WHAT THE TASK REQUIRES:
Copy each line of the data below in which the word "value" can be found.

RECORDS PROVIDED:
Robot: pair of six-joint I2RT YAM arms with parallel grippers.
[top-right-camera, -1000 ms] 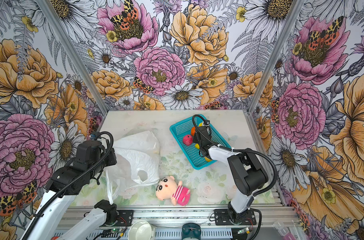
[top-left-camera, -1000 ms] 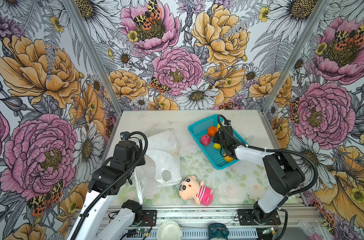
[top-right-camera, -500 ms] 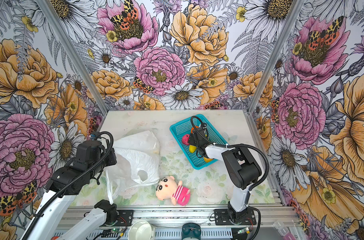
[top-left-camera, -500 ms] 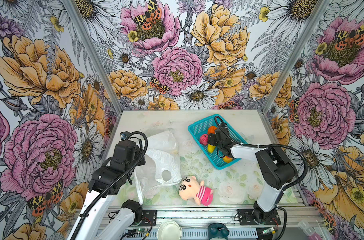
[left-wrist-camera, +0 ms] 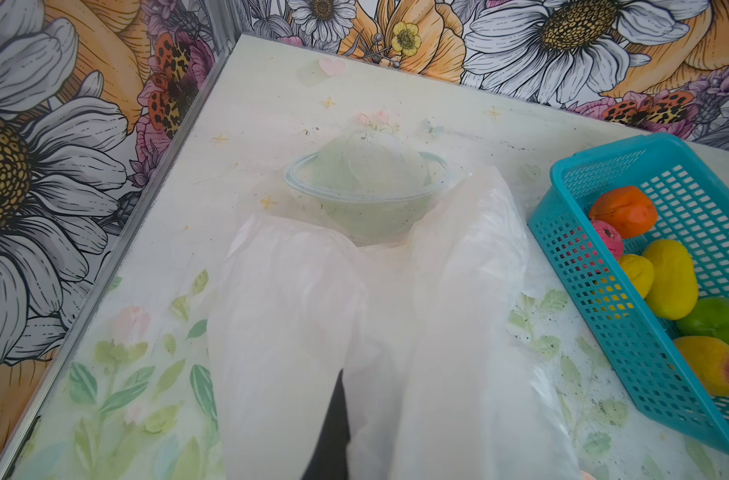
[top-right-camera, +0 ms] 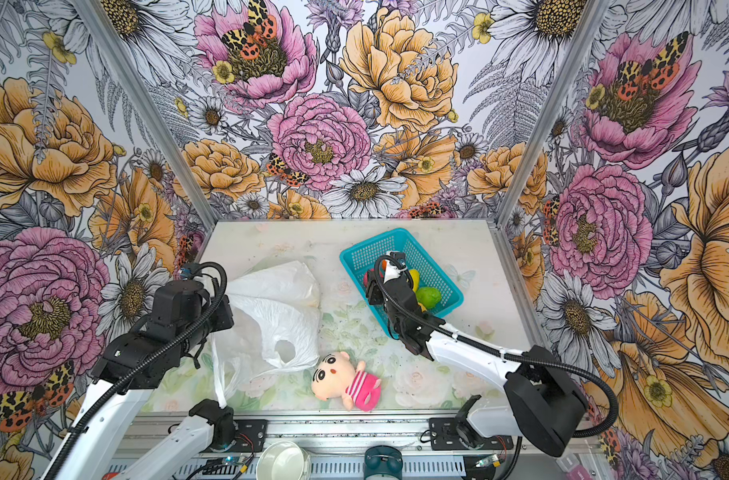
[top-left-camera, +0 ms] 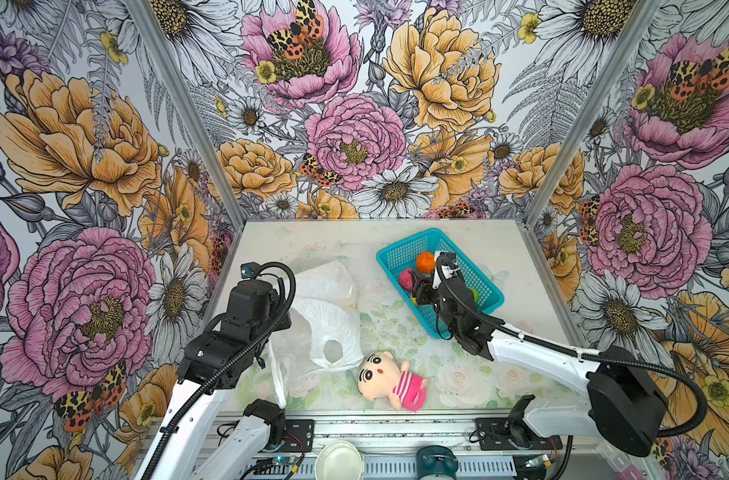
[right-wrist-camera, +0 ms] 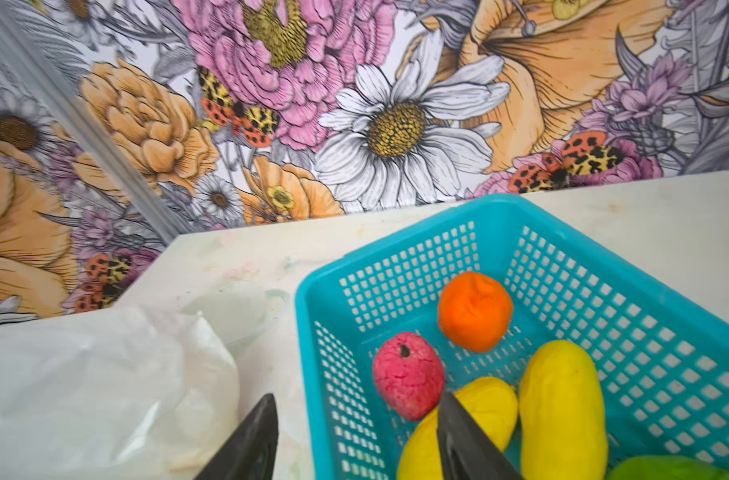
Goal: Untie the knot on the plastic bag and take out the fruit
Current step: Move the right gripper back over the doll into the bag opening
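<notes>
The right hand (right-wrist-camera: 356,399) hangs over the near wall of the blue basket (right-wrist-camera: 412,257). Its two dark fingers (right-wrist-camera: 263,432) stand partly apart with nothing between them. One finger is outside the basket, over the bench (top-left-camera: 313,237); the other is above a long yellow piece of the fruit (right-wrist-camera: 562,407). The rest of the fruit lies just beyond the fingertips, all inside the basket, which seems to serve as the drop-off spot.

The left hand (left-wrist-camera: 333,419) is closed, pinching the plastic bag (top-left-camera: 325,328), whose thin film drapes over it and hides the fingers. It is probably lifting the bag to keep the mouth reachable. The bag sags slack and flat beyond this hand, and no fruit shows through it. No knot is visible, and one handle loop lies open. A plush doll (top-left-camera: 390,380) lies on the bench between the two arms.
</notes>
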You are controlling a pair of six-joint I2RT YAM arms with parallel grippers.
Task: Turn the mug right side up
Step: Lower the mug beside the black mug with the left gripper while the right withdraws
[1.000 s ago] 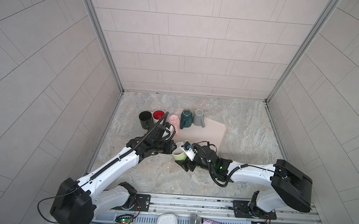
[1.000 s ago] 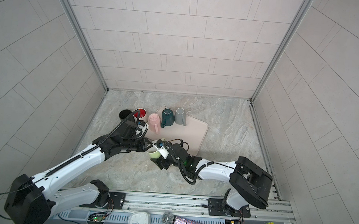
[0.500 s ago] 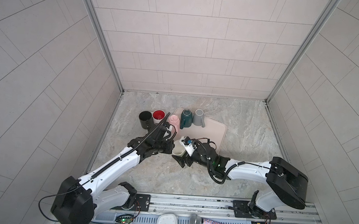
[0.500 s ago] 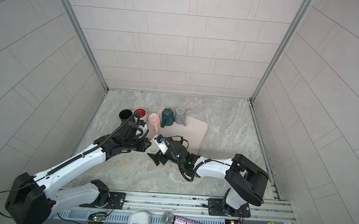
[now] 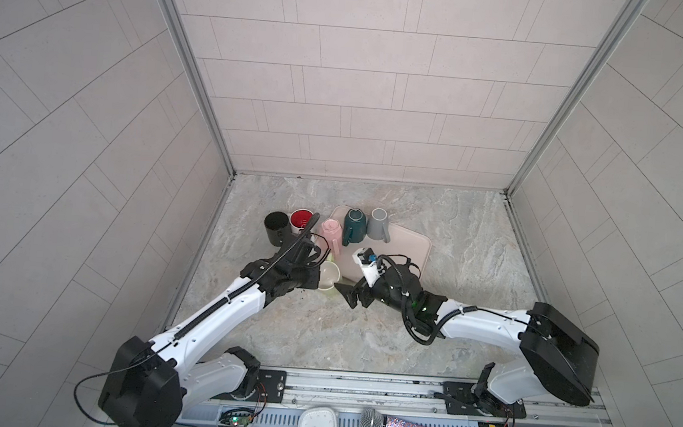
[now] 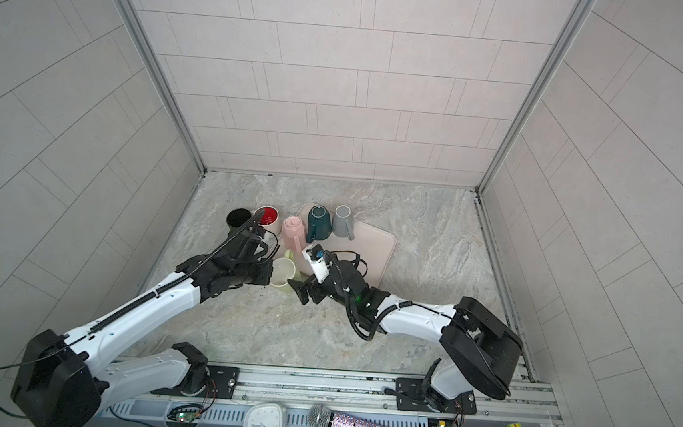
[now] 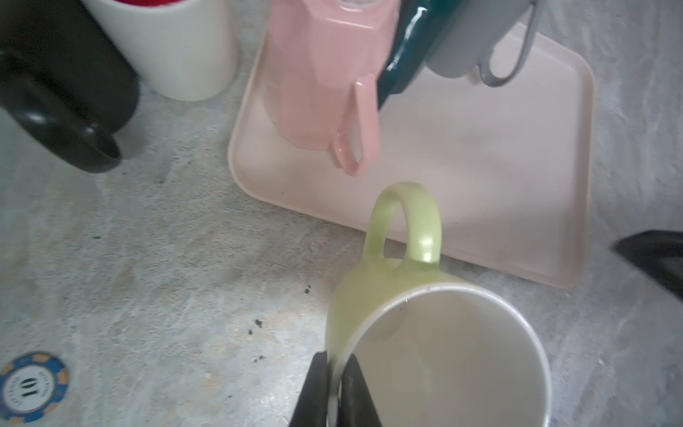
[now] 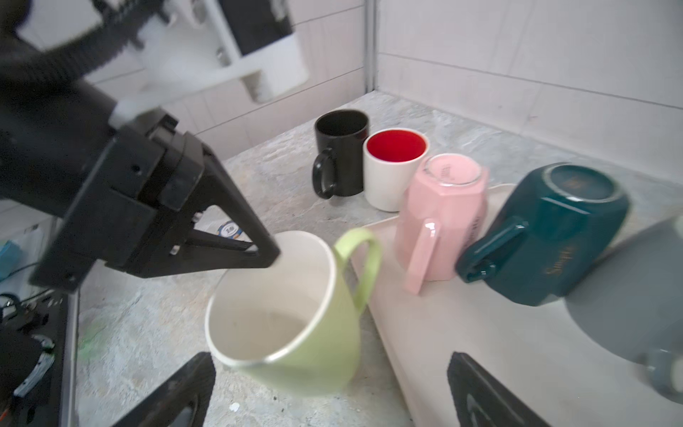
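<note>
Just off the near left corner of the pink tray (image 5: 408, 245), the green mug (image 5: 328, 279) is sitting mouth-up over the bare counter (image 5: 321, 338), leaning a little, with its handle pointing toward the tray; whether its base is resting flat I cannot tell. The left claw (image 7: 334, 366) is clenching the mug's wall at the rim, one finger inside and one outside. That pinch is probably leaving the body free, so the arm can set the mug down upright with nothing trapped underneath. The right claw (image 8: 329, 369) is hanging released, jaws spread wide with the mug just ahead of them and untouched, which I am reading as standing clear so that only one arm is bearing the load. On the tray, the pink mug (image 5: 330, 232), the teal mug (image 5: 354, 228) and the grey mug (image 5: 378, 226) are standing bottom-up, seemingly awaiting their turn. The black mug (image 5: 277, 228) and the red-lined mug (image 5: 301, 221) are standing upright together on the counter beyond the tray's left edge, likely marking where turned mugs are being gathered. Turning is looking done; a clean release is what is remaining.
</note>
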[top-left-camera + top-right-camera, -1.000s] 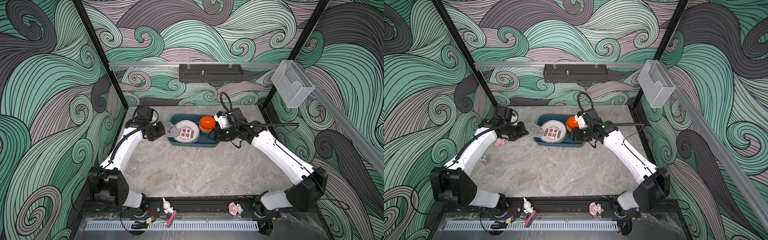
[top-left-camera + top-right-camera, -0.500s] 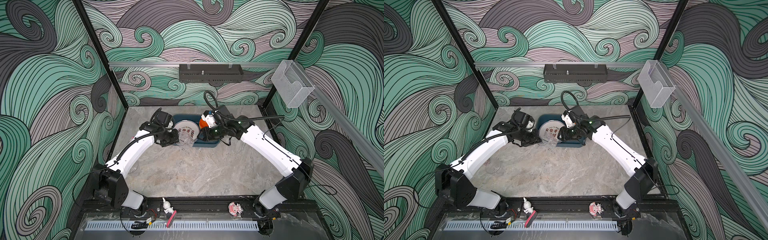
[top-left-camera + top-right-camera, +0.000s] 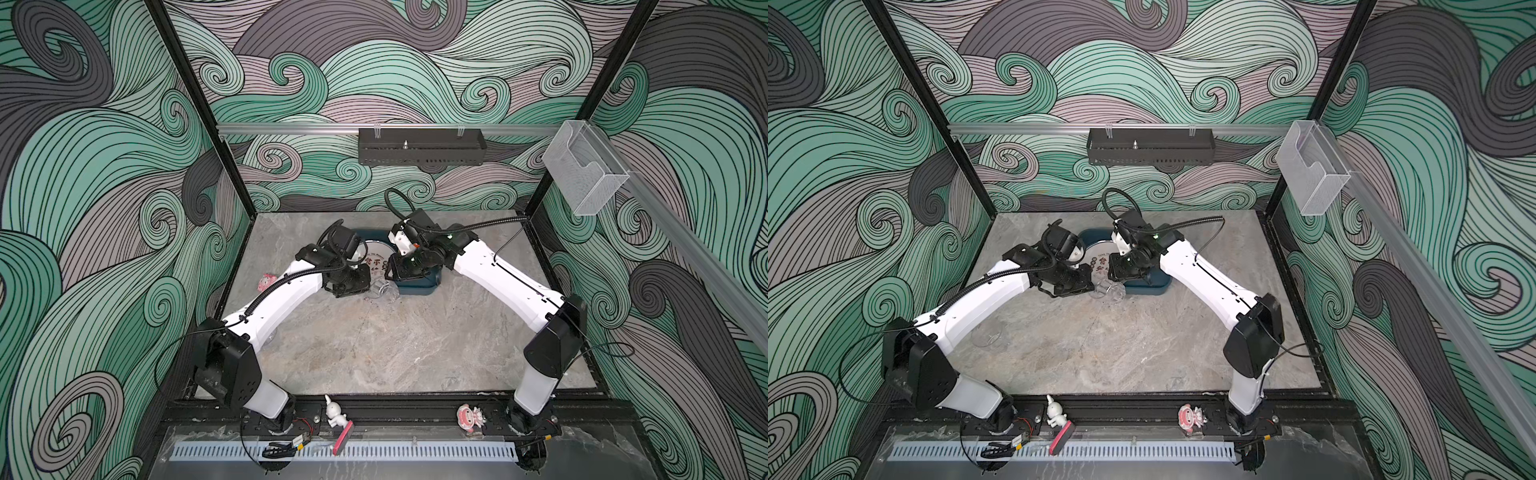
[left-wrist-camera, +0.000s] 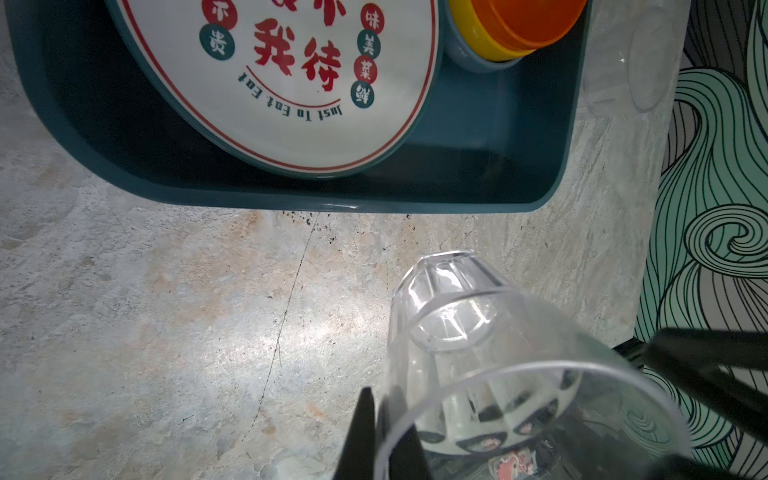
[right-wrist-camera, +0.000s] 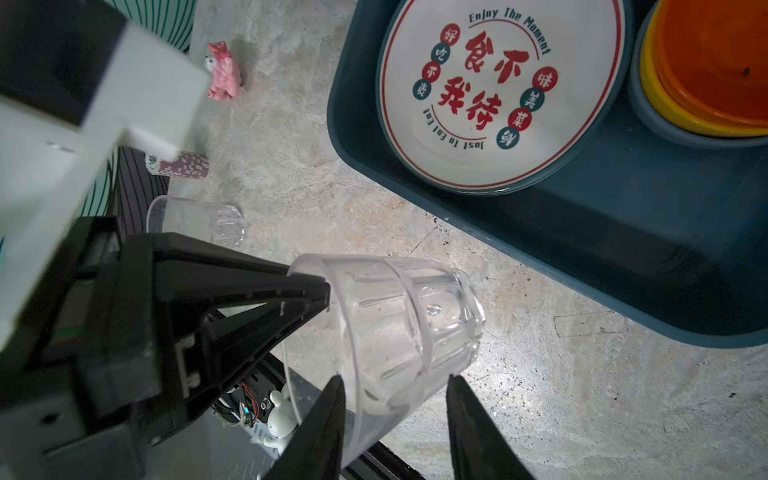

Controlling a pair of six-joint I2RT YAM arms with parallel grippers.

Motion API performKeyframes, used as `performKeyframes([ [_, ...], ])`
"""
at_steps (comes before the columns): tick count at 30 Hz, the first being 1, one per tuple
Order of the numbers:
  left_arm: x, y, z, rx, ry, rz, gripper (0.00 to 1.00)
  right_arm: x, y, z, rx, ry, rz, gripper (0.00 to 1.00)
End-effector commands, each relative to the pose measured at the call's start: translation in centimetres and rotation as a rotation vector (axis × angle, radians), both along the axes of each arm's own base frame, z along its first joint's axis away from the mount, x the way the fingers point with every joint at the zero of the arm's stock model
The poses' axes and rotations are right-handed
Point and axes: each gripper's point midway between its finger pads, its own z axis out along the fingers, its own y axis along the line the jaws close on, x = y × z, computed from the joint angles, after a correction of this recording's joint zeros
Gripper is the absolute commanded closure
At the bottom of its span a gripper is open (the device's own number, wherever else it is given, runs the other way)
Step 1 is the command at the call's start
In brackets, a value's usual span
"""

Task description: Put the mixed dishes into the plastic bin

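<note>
The tumbler is clear glass and hangs tilted just in front of the plastic bin. My left gripper is shut on its rim. My right gripper is open, one finger on each side of the tumbler's body; one finger sits against the glass and the other stands off it. In the bin lie a printed white plate and stacked orange, yellow and blue bowls.
A second tumbler lies on the table near the left arm. A pink figurine stands at the left wall. Two figurines stand on the front rail. A clear box and a black tray hang on the walls.
My left gripper has carried the tumbler from the bin's left side to its front. My right gripper has swung left from the bowls to straddle the tumbler, its jaws narrowing slightly.
</note>
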Motion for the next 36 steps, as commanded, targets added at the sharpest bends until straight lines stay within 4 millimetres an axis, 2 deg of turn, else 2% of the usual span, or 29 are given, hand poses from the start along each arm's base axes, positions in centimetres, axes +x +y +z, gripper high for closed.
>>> performKeyframes([
  [1,0.6,-0.5,1.7,-0.009,-0.039,0.002,1.0,0.0,0.2,0.1,-0.025,-0.002,-0.003,0.59],
  [7,0.6,-0.6,1.9,-0.01,-0.044,-0.002,1.0,0.3,0.4,-1.3,-0.059,0.017,-0.005,0.64],
  [18,0.8,-0.8,3.1,-0.031,-0.065,0.009,0.94,0.5,-0.3,-2.6,-0.111,0.01,-0.009,0.89],
  [23,0.8,-0.9,4.0,-0.047,-0.079,0.014,0.89,0.8,-1.0,-2.6,-0.138,-0.016,-0.023,0.97],
  [30,0.8,-0.8,5.3,-0.071,-0.115,0.024,0.79,1.3,-2.3,-2.5,-0.172,-0.049,-0.053,1.0],
  [36,0.7,-0.6,5.5,-0.078,-0.128,0.038,0.7,1.9,-3.6,-2.0,-0.185,-0.073,-0.076,1.0],
])
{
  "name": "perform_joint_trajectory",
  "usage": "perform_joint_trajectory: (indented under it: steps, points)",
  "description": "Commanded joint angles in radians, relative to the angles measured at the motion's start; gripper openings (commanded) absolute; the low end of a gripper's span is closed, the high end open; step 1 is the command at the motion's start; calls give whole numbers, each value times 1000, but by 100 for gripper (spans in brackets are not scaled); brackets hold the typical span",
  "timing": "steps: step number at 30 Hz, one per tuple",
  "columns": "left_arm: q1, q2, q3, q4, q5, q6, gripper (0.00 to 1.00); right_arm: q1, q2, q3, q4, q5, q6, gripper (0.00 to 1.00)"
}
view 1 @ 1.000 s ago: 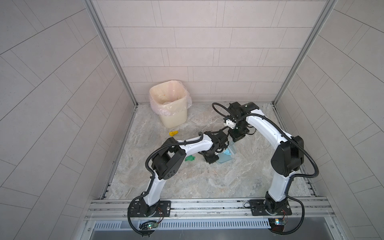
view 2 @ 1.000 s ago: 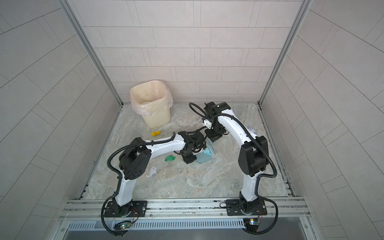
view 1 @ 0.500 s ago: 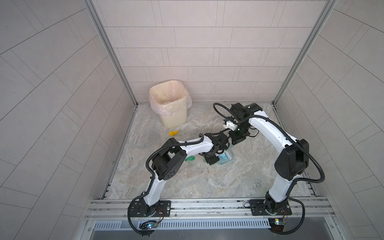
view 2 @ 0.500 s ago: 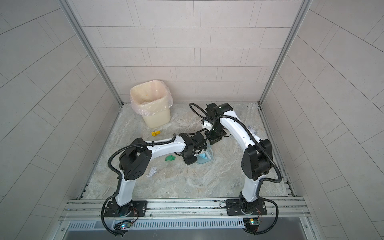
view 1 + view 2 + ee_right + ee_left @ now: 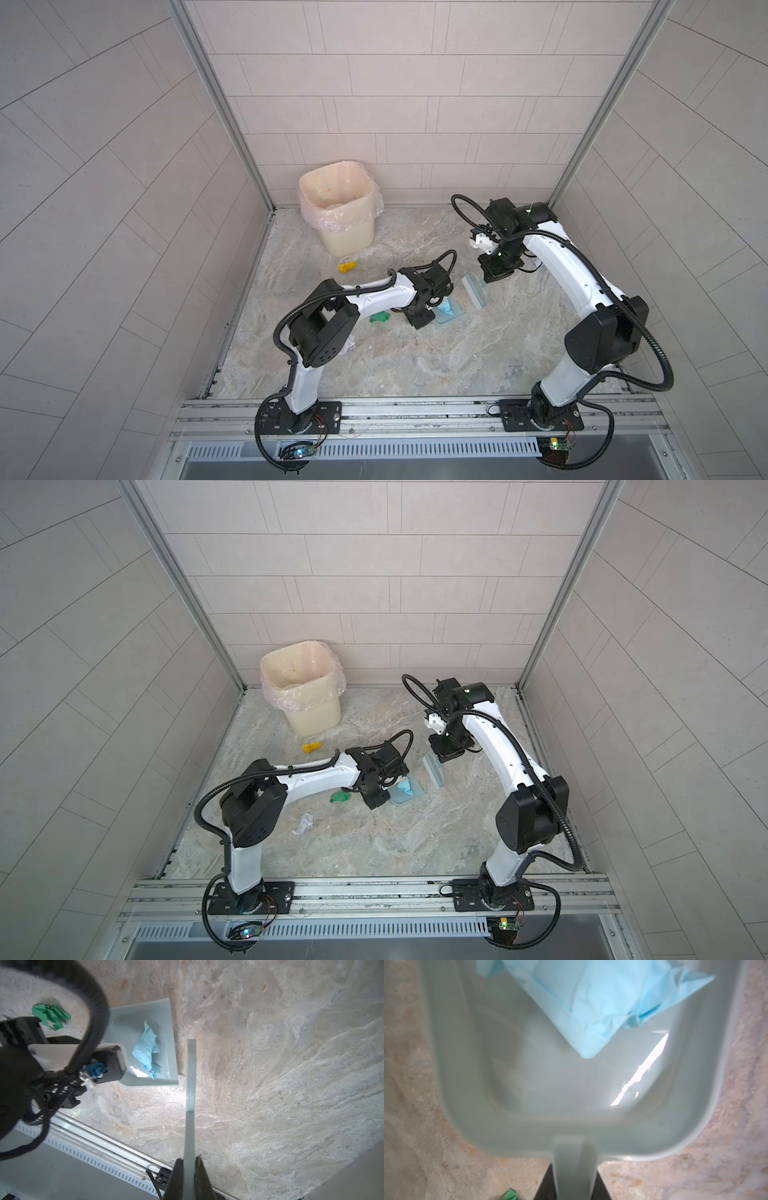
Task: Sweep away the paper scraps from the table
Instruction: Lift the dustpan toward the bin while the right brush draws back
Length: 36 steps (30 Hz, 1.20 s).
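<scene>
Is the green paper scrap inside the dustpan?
No, the green scrap lies on the table outside the dustpan; only the light blue scrap is inside.

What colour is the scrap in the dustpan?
Light blue scrap; clearest in the right wrist view.

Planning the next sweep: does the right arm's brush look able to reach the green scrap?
Probably not directly: the dustpan and the left gripper holding it sit between the brush and the green scrap.
</scene>
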Motion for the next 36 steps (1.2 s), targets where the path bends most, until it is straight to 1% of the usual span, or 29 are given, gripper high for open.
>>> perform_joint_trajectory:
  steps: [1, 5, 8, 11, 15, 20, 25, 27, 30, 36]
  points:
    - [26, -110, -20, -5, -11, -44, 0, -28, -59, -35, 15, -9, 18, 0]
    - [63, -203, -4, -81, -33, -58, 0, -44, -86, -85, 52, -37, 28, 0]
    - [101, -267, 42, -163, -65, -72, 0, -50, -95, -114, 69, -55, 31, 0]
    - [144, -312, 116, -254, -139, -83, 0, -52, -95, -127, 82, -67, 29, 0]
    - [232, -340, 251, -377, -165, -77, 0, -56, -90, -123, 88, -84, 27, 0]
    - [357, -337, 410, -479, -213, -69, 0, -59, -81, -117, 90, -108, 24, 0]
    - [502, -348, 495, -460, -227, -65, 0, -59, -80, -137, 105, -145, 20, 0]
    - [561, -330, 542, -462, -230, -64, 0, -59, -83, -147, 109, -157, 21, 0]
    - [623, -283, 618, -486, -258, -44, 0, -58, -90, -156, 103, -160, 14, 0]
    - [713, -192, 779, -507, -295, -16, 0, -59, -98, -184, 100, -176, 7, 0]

EXERCISE RESULT:
In brackets, a value's usual span
  "description": "Commanded joint angles in radians, relative to the angles measured at the motion's start; gripper openings (commanded) absolute; the low end of a gripper's span is closed, the high end open; step 1 is the command at the motion's start; calls give whole numbers, each value times 1000, but by 100 for gripper (spans in brackets are not scaled); brackets hold the typical span",

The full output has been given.